COMMENTS (4 to date)
Kevin Dick writes:

It's important to remember that Thiel is talking about the incredibly small percentage of startups that take several rounds of VC funding and then generate a big exit.

And no, these are not also the only ones that provide significant outcomes for the founders. If you look at the Kauffman AIPP data, slightly better returns and more dollars are generated by angel-backed startups that never take VC funding.

This should not be surprising given that average VC returns to their investors over the last decade have been about 0. Even the top quartile has been under 10% IRR.

I'd say the most important thing about startup founders is that they be aligned on whether they'll take an early exit or not.

Foobarista writes:

I've been a "startup lifer" and have seen several fail, even with very well-engineered products. In one startup, the CEO was from a super-rich family and wanted to show the world that he had the chops to do Something Big by himself. Unfortunately, he didn't, and refused to step aside until forced to do so by investors, and by then it was too late.

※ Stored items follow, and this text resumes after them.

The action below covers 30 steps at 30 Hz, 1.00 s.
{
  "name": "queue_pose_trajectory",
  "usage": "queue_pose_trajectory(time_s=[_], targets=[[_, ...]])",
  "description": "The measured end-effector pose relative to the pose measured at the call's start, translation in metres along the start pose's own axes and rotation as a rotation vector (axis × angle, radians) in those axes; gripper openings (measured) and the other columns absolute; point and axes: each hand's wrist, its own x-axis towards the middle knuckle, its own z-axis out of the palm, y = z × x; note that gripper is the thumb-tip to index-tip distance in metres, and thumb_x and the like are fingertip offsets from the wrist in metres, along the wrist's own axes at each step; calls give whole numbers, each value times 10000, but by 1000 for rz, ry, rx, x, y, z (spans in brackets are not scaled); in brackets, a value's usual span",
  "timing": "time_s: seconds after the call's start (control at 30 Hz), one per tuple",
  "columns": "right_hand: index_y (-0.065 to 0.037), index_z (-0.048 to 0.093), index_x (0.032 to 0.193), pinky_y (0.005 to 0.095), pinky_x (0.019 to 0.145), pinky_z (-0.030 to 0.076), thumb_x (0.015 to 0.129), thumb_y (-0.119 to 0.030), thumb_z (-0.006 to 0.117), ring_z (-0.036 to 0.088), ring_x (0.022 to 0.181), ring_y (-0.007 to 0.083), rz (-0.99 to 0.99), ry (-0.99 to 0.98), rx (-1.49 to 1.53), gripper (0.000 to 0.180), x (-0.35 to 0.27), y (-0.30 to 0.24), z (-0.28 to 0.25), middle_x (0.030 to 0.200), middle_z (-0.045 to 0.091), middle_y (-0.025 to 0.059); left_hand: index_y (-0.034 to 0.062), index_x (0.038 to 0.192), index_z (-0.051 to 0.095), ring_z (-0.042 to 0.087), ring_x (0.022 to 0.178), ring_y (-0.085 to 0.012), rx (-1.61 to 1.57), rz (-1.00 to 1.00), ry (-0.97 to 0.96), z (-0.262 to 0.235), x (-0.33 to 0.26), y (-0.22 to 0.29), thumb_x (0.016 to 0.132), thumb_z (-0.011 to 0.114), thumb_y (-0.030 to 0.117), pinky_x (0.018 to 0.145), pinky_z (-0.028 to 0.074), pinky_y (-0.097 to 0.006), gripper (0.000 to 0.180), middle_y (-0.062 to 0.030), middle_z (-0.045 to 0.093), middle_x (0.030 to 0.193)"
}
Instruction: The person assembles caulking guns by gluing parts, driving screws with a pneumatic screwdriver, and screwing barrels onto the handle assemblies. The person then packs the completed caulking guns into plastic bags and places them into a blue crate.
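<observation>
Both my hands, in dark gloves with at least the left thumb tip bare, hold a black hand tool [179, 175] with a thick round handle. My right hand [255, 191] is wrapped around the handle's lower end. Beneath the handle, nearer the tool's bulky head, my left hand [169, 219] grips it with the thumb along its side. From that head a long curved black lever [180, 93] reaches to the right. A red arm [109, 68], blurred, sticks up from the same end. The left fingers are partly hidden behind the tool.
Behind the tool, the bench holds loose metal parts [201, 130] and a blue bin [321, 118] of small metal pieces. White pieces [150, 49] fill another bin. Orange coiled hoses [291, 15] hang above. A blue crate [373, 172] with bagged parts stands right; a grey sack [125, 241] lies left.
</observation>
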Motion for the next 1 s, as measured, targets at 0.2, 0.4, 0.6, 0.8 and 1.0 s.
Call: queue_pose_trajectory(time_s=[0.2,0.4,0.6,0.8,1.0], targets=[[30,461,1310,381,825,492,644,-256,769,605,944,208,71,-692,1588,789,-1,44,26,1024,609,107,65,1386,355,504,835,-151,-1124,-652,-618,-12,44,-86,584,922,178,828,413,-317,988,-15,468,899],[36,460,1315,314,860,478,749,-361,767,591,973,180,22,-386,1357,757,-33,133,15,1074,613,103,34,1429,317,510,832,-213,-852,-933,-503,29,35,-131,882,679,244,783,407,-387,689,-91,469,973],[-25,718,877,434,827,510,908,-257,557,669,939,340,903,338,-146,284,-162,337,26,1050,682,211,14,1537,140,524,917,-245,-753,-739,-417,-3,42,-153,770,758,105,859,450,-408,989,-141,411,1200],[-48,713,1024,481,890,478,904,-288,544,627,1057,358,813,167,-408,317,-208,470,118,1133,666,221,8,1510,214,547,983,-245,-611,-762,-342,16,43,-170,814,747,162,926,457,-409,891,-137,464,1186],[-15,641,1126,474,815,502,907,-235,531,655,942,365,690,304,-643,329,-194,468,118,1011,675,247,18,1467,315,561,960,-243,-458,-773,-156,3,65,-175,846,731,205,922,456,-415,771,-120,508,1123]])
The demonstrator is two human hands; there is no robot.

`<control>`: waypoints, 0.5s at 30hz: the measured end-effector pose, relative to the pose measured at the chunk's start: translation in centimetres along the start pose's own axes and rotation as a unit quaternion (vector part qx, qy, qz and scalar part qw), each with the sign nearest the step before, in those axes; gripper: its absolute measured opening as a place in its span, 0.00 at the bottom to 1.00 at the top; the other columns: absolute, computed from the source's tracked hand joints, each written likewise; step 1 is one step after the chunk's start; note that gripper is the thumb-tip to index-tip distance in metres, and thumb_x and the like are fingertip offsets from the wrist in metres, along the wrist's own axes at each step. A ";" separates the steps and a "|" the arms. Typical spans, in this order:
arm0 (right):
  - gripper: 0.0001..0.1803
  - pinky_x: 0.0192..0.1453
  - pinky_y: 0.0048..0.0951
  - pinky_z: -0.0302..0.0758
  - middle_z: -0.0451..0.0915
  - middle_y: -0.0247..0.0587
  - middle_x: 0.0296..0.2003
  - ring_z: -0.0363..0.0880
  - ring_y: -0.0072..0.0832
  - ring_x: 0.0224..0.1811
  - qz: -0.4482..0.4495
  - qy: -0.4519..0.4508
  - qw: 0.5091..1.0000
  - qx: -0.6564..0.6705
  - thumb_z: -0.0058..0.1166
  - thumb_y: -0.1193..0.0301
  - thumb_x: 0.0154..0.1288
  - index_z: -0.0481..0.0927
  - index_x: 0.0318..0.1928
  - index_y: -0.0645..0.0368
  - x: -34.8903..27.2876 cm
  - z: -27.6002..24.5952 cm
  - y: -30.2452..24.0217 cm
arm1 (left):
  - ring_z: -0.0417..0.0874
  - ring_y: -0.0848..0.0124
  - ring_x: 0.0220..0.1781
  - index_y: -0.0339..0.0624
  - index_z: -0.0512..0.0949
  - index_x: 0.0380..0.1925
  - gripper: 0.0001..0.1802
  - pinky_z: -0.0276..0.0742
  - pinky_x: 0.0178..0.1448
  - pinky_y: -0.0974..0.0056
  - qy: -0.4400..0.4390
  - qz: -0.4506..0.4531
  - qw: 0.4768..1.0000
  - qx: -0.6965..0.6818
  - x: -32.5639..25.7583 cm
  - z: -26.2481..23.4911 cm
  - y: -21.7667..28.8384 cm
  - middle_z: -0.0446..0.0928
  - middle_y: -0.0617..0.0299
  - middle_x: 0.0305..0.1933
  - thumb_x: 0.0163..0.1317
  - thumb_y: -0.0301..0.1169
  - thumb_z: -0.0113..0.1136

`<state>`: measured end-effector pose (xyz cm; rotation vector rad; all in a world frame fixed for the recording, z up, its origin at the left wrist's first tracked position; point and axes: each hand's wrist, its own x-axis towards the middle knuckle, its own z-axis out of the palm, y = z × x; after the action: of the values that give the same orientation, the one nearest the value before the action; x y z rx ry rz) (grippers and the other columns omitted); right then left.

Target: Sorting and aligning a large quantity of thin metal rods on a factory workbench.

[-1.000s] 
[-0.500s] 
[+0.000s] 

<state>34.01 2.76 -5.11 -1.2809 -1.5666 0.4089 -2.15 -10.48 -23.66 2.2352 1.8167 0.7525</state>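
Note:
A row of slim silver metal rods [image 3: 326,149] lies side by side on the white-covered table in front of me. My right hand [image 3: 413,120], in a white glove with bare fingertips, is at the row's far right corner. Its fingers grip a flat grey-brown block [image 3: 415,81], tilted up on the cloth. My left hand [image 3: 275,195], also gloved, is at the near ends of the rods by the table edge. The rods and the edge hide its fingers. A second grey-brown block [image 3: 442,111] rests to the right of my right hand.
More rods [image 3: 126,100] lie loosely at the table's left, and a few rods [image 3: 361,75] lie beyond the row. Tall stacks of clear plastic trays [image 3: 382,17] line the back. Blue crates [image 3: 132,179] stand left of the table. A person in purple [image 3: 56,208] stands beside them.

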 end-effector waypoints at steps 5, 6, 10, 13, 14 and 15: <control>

In another startup, we just tried too many things and spent too much money. Ironically, after that startup nearly died and I was laid off, it found something completely different and ended up getting bought for a healthy sum a decade after I left. (Fortunately, I exercised my stock options when I was laid off.)

In yet another, the founding team dissolved after basically deciding they hated each other. The company itself dissolved not long after.

In my present startup, the founding team is pretty much gone, although the company itself is now doing quite well.

The thing to remember about startup founders is you have to be a little strange to start a tech company. You'll usually lose your shirt, and even if you make it, you will work insane hours and do lots of flailing - and if you're married, there's a pretty good chance your marriage won't survive.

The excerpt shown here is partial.